Untuk mengetahui hukum alam dan pengetahuan-pengetahuan lainnya manusia harus menggunakan pikirannya. Mereka itu nanti disebut kaum ilmuwan. Di luar mereka itu ada yang disebut kaum fatalis, yang menganggap pengetahuan cukup dari pengalaman, buku suci, dan perilaku orang-orang suci zaman dulu. Kaum fatalis itu tahu (dari pengalaman) bahwa bila orang meloncat dari atas pohon kelapa akibatnya fatal. Fatalisme mengatakan, “Jangan loncat dari pohon kelapa, karena Tuhan tidak menghendaki.” Fatalisme itu memang menolong orang banyak, sehingga tidak ada orang meloncat dari pohon kelapa, tetapi kehidupan menjadi statis. Sebab fatalisme menolak orang berpikir, merasa cukup dengan melontar alasan “karena Tuhan menghendaki”, “begitu kata kitab suci”, “begitu kata ulama zaman dulu”.
Jadi sains, sejak zaman Copernicus dan Galileo, pada dasarnya adalah pemberontakan kepada fatalisme. (Tentu saja menjadi pemberontakan kepada pemuka agama juga, sebab fatalisme kebanyakan berasal dari sana). Sains berkembang di dua ranah: ilmu-ilmu alam yang deterministik dan ilmu-ilmu humaniora yang non deterministik. Perkembangannya di dunia Barat dianggap telah membongkar awan gelap yang menyelubungi kebodohan manusia, maka disebut sebagai Masa Pencerahan.
Enggan memakai jawaban-semua-soalan “Karena Tuhan Menghendaki”, ilmuwan mencari tahu alasan sesungguhnya mengapa orang tidak boleh meloncat dari pucuk pohon kelapa. Dari situ ketemu hukum gravitasi. (Saya menggunakan temuan Galileo ini sebagai metafora, jangan dipikir terlalu eksak). Dengan mengetahui ada hukum gravitasi yang bekerja dalam “loncatan” itu menjadikan manusia maju selangkah lagi, ia bisa berpikir cara mengatasinya. Itulah yang membimbing manusia kemudian membikin pesawat terbang.

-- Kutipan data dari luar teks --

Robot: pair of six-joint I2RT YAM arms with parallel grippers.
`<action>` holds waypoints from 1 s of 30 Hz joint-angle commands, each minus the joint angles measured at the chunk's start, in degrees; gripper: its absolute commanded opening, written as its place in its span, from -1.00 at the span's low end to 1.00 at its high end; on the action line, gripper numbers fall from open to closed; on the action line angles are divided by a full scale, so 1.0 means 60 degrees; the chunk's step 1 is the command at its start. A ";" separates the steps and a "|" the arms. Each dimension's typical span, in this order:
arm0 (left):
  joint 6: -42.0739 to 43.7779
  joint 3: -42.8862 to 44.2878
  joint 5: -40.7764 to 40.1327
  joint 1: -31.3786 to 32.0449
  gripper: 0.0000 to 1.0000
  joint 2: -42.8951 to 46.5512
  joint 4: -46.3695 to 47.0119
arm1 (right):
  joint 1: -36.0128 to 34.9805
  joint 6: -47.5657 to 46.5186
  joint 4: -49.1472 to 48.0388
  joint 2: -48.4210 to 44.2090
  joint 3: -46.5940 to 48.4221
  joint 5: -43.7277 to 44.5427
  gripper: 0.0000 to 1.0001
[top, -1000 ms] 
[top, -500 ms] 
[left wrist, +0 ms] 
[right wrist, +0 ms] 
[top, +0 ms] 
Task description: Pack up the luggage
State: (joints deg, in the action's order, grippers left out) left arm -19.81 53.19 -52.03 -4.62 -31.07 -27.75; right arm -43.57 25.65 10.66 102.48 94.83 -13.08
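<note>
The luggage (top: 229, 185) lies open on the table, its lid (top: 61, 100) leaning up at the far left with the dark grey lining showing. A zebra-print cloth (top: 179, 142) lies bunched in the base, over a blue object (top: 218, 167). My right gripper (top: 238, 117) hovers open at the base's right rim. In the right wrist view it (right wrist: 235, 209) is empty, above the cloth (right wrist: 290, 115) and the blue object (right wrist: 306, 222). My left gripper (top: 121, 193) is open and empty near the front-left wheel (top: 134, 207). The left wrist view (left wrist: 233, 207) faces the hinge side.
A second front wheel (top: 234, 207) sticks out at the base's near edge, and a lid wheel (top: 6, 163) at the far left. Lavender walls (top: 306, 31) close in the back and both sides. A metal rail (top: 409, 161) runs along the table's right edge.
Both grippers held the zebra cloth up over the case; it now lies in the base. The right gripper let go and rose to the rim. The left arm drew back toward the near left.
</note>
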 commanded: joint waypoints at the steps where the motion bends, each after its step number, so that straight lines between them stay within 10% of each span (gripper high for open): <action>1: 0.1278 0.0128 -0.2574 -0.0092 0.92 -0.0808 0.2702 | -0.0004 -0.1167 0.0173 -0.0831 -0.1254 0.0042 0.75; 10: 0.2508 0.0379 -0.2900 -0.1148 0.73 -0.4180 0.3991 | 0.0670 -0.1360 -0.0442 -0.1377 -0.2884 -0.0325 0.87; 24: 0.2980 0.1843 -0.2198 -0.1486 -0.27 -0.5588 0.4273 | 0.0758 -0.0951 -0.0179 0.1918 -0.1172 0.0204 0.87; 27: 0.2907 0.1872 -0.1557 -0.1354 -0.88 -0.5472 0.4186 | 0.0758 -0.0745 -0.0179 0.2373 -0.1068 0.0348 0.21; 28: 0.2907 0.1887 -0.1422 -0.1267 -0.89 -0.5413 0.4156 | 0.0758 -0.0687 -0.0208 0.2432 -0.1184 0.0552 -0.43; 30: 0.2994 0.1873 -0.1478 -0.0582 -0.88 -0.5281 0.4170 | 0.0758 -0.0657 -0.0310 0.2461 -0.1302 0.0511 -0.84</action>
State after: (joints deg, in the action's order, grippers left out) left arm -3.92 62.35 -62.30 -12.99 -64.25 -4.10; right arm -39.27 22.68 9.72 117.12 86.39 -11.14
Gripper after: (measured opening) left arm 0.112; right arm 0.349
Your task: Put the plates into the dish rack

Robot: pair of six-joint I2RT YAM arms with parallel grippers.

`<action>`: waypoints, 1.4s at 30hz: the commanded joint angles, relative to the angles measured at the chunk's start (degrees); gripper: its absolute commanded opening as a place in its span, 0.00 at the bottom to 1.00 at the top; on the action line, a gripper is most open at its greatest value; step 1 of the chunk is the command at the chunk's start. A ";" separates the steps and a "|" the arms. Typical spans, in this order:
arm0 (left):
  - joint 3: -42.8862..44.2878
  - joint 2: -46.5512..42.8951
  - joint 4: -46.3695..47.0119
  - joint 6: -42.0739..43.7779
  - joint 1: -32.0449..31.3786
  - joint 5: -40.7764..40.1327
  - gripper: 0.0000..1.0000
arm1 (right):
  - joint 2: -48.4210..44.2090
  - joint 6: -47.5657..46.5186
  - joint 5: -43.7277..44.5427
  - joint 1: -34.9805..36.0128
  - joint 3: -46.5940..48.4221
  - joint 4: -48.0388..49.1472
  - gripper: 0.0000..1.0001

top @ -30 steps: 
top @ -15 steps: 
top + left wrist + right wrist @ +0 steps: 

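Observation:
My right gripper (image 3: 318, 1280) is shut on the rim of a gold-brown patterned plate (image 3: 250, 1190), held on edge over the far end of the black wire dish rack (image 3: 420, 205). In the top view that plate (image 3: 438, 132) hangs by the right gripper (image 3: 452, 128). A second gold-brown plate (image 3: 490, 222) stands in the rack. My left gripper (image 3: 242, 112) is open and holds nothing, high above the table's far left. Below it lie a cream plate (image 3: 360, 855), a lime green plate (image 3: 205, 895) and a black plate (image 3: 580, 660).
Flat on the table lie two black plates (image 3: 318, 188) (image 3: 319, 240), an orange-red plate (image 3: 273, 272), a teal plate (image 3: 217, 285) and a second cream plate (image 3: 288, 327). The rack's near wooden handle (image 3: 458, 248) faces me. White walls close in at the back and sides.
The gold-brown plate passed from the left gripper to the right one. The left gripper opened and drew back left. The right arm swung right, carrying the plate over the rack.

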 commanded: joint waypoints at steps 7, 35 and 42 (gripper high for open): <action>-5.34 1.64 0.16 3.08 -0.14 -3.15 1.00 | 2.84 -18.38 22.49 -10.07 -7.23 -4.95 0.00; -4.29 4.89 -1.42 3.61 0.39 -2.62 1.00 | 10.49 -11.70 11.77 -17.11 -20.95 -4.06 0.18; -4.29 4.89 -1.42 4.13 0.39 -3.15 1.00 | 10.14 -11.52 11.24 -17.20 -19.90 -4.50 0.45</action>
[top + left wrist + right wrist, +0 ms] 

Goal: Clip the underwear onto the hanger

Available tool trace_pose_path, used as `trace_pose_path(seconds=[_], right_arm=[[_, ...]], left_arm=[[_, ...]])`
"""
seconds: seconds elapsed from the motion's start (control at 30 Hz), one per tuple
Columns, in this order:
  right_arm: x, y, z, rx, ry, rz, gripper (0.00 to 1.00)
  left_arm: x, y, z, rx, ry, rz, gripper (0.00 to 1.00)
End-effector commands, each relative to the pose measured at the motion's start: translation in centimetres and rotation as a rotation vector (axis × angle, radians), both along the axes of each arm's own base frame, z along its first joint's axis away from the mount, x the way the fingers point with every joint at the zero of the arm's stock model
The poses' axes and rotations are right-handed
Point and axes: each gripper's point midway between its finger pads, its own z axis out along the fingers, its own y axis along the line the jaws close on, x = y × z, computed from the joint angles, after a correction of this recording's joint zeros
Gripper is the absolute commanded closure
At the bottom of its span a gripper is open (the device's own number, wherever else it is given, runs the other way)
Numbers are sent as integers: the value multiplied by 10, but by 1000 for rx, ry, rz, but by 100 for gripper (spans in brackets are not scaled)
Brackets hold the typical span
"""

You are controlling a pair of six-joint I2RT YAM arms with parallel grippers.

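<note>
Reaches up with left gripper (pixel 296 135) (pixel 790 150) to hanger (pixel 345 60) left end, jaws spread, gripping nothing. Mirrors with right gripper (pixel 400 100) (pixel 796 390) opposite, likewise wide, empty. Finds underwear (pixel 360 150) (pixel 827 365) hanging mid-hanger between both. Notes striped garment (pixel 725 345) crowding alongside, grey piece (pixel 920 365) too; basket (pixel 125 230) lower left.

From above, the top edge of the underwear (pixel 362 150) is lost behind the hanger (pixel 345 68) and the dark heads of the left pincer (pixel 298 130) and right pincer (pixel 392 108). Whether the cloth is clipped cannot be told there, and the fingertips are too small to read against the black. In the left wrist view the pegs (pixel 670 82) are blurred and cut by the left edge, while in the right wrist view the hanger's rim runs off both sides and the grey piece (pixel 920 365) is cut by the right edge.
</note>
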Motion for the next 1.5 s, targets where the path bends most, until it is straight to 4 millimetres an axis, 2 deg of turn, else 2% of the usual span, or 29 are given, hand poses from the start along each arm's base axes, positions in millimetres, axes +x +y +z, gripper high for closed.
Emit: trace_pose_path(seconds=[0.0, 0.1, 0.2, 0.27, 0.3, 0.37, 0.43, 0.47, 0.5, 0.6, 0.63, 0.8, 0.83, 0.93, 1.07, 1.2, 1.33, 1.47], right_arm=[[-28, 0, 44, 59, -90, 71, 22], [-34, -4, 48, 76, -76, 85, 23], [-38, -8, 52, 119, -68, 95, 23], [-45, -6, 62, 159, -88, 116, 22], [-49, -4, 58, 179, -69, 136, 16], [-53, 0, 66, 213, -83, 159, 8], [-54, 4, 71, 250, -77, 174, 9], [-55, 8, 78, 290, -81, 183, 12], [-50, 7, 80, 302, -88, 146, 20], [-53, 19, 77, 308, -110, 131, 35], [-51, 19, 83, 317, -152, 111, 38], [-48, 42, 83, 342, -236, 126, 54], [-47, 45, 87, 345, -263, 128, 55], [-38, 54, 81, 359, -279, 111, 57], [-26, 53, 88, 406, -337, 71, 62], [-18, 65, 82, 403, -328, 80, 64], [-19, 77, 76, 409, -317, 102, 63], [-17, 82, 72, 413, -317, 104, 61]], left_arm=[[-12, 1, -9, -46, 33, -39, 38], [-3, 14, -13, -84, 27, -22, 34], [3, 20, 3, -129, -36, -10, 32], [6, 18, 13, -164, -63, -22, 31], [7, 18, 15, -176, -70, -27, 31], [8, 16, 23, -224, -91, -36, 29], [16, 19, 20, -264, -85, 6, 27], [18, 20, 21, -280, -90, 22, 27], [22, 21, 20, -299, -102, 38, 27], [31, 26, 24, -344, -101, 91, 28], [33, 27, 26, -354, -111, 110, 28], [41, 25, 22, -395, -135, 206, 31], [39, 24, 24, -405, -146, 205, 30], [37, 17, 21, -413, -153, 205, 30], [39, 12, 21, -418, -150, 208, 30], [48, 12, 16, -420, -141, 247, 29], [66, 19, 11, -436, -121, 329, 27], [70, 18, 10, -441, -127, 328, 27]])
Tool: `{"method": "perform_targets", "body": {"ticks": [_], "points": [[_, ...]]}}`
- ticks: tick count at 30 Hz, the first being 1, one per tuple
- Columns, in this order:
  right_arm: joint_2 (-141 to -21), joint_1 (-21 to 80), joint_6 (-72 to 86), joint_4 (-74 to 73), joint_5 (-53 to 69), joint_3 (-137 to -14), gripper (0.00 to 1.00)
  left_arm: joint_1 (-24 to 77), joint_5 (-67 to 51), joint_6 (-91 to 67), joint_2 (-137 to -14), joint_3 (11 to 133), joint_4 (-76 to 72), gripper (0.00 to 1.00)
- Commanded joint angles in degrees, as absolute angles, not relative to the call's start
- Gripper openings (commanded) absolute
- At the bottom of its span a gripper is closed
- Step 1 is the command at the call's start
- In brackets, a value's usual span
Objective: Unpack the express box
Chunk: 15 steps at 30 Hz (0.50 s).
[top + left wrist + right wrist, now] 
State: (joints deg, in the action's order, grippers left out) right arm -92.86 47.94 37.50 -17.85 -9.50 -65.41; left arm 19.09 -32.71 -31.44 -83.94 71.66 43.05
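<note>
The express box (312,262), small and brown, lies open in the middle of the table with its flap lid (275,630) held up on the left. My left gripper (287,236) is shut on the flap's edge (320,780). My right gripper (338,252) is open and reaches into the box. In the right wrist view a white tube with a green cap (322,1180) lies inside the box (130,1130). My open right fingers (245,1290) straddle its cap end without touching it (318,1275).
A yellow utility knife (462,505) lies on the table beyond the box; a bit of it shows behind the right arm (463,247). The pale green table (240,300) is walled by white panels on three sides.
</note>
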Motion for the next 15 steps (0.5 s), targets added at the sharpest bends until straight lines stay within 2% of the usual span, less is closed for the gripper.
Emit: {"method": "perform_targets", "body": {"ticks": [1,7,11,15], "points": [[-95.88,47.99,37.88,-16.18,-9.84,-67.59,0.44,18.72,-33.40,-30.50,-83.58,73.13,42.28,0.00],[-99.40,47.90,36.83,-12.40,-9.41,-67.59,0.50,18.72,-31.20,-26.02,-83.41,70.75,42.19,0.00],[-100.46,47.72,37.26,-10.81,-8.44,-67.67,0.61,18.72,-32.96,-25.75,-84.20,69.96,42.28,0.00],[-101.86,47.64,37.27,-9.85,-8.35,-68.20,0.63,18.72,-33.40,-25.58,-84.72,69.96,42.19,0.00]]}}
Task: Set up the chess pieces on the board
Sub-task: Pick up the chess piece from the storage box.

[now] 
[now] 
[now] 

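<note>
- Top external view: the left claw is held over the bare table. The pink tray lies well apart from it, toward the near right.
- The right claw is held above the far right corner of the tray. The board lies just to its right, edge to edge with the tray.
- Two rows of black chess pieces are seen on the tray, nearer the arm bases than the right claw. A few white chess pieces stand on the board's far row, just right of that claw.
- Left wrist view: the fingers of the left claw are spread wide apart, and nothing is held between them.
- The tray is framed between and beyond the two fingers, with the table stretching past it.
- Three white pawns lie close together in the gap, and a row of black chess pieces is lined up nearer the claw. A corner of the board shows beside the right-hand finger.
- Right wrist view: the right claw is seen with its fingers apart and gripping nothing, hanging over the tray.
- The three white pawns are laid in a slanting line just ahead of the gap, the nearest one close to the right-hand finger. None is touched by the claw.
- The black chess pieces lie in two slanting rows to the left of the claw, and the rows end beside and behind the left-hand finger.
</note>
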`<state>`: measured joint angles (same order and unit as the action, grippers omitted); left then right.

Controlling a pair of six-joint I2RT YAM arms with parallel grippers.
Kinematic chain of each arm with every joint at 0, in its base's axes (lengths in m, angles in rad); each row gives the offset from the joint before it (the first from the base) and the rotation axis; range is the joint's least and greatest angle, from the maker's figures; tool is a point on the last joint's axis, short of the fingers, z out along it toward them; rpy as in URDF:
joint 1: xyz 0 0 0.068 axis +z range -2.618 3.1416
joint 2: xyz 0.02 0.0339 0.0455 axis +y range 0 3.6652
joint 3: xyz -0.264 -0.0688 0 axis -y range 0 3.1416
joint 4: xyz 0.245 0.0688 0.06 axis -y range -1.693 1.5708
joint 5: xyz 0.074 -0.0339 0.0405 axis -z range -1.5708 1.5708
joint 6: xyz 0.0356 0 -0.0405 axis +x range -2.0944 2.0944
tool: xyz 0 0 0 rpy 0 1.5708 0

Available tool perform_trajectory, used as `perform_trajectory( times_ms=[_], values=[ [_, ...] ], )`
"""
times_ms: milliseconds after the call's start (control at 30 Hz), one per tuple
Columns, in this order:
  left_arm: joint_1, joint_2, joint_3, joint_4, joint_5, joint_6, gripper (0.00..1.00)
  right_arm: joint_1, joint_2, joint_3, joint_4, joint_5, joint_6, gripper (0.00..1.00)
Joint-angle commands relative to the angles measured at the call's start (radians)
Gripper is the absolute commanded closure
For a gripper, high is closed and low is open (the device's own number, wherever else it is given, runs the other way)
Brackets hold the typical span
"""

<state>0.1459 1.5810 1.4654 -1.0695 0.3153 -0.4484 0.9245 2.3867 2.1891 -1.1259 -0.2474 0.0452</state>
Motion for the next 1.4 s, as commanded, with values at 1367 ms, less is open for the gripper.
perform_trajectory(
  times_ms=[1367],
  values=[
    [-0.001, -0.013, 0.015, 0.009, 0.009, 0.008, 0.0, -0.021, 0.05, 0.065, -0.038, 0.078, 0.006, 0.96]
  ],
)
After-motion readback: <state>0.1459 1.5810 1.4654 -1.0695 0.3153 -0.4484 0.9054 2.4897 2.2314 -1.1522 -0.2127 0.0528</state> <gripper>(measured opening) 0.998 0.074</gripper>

Maka melalui “pembebasan pikiran” manusia menyadari bahwa ia bisa memperluas batas-batas kemungkinan kehidupannya. Ia bisa bergerak secepat angin, bisa terbang seperti burung, bisa menyelam seperti ikan. Semua itu diraih melalui pengetahuan tentang hokum-hukum alam.
Apakah manusia bisa meraih itu semua tanpa melalui “pembebasan pikiran”? Pembebasan yang dimaksudkan di sini sebetulnya adalah pembebasan dari dogma agama. Di Dunia Barat, dogma agama telah menghalangi sains. Untuk membuka jalan bagi sains, orang Barat melawan dogma itu melalui slogan “kebebasan berpikir”. Andai saja doktrin agama tidak menghalangi kebebasan berpikir, slogan itu tentu tidak ada.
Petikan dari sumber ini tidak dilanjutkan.